I am a new-ish homeowner as of last year, so this is my first full season caring about my lawn. I did lawncare throughout high school and college, but that was just mainly cutting, trimming, maybe a little weed killing in flower beds. Never cared about the grass growing or looking green, filled in etc.

This year I haven't done much. I put down prodiamine in March and Milorganite a few times throughout the spring/summer. I don't have an irrigation system so I didn't get much watering done. Not in great shape but I'm working on it.

I have been wanting to do an overseed since I missed the window last fall. This year I am acting on it.

Wed 9/15 - Mowed low and basically scalped the lawn (1"). Bagged clippings.

Thu 9/16 - Rented power rake from HD and dethatched and raked it up. I fear that this wasn't a thorough enough job, but it is what it is.

Sat 9/18 - Was planning on overseeding, but the skies opened up and dumped 2" of rain on us at around 9am. Lasted until late afternoon. Once it was over I got out there and saw dead grass piled up in rows in one section of my lawn. Raked all that up.

Sun 9/19 - Rained again. Another inch. More grass built up in rows and raked again.

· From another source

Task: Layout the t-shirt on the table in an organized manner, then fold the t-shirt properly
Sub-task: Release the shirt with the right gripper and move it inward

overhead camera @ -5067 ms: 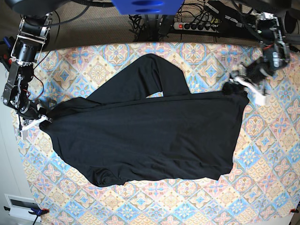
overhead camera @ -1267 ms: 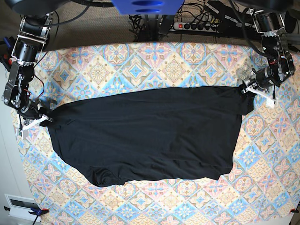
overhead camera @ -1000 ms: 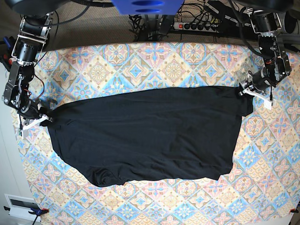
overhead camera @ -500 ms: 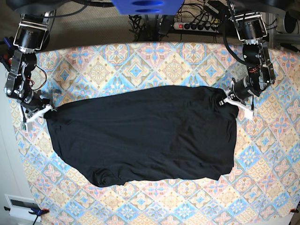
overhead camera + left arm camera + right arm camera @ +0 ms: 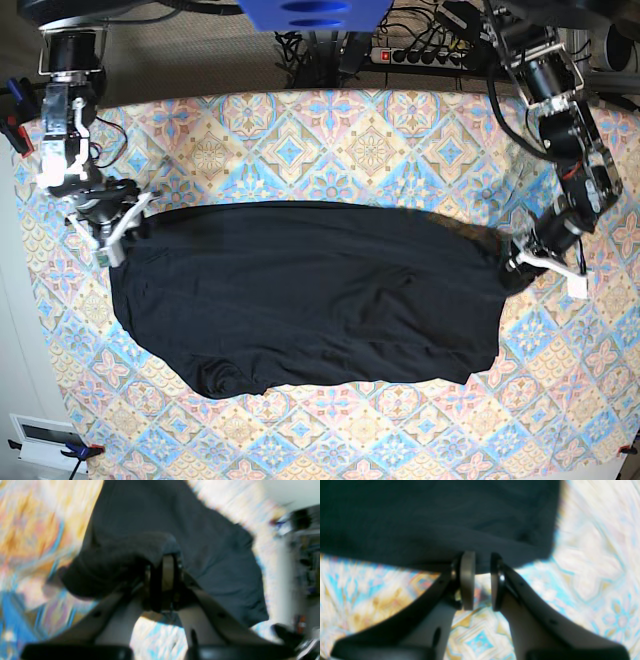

Mon 9/20 - Rained again through the night. Didn't do anything.

Tue 9/21 - Raked up more dead grass in rows. By now, the grass had gotten taller and I did another scalp at 1". Bagged clippings.

Wed 9/22 (TODAY) - Rained another inch overnight. By now, the yard was a muddy, saturated mess. I figured it was best not to seed today because of it. I raked up any excess grass I saw and prepared things for tomorrow.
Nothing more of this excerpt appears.